- [Description of the task]: The full listing, start to finish: write it out again exactly.

────────────────────

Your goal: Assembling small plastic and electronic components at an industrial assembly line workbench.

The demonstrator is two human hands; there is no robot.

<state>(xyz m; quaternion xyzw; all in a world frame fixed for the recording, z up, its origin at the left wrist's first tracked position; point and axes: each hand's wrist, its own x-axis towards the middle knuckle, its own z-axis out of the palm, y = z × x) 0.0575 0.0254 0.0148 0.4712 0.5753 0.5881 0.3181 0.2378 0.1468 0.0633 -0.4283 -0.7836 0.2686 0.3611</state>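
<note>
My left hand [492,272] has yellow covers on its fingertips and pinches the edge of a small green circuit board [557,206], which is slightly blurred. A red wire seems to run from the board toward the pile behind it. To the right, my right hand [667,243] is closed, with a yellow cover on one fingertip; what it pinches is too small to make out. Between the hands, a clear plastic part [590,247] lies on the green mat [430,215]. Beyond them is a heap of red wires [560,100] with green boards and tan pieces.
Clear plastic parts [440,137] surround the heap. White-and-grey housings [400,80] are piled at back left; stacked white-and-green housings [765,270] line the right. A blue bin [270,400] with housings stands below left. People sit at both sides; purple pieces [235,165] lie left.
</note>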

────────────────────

- [Answer space]:
Your goal: Assembling small plastic and electronic components at an industrial assembly line workbench.

The demonstrator is two human hands; there is no robot.

<state>(xyz m; quaternion xyzw; all in a world frame fixed for the recording, z up, its origin at the left wrist's first tracked position; point and axes: each hand's wrist, its own x-axis towards the middle knuckle, its own z-axis out of the palm, y = z × x) 0.0575 0.0254 0.0148 0.4712 0.5753 0.5881 0.3181 0.2378 0.1468 0.0633 -0.4283 -0.7836 0.2686 0.3611</state>
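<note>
My left hand [492,272] has yellow covers on its fingertips and pinches the edge of a small green circuit board [557,206], which is slightly blurred. A red wire seems to run from the board toward the pile behind it. To the right, my right hand [667,243] is closed, with a yellow cover on one fingertip; what it pinches is too small to make out. Between the hands, a clear plastic part [590,247] lies on the green mat [430,215]. Beyond them is a heap of red wires [560,100] with green boards and tan pieces.
Clear plastic parts [440,137] surround the heap. White-and-grey housings [400,80] are piled at back left; stacked white-and-green housings [765,270] line the right. A blue bin [270,400] with housings stands below left. People sit at both sides; purple pieces [235,165] lie left.
</note>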

No further output will be produced for this exercise.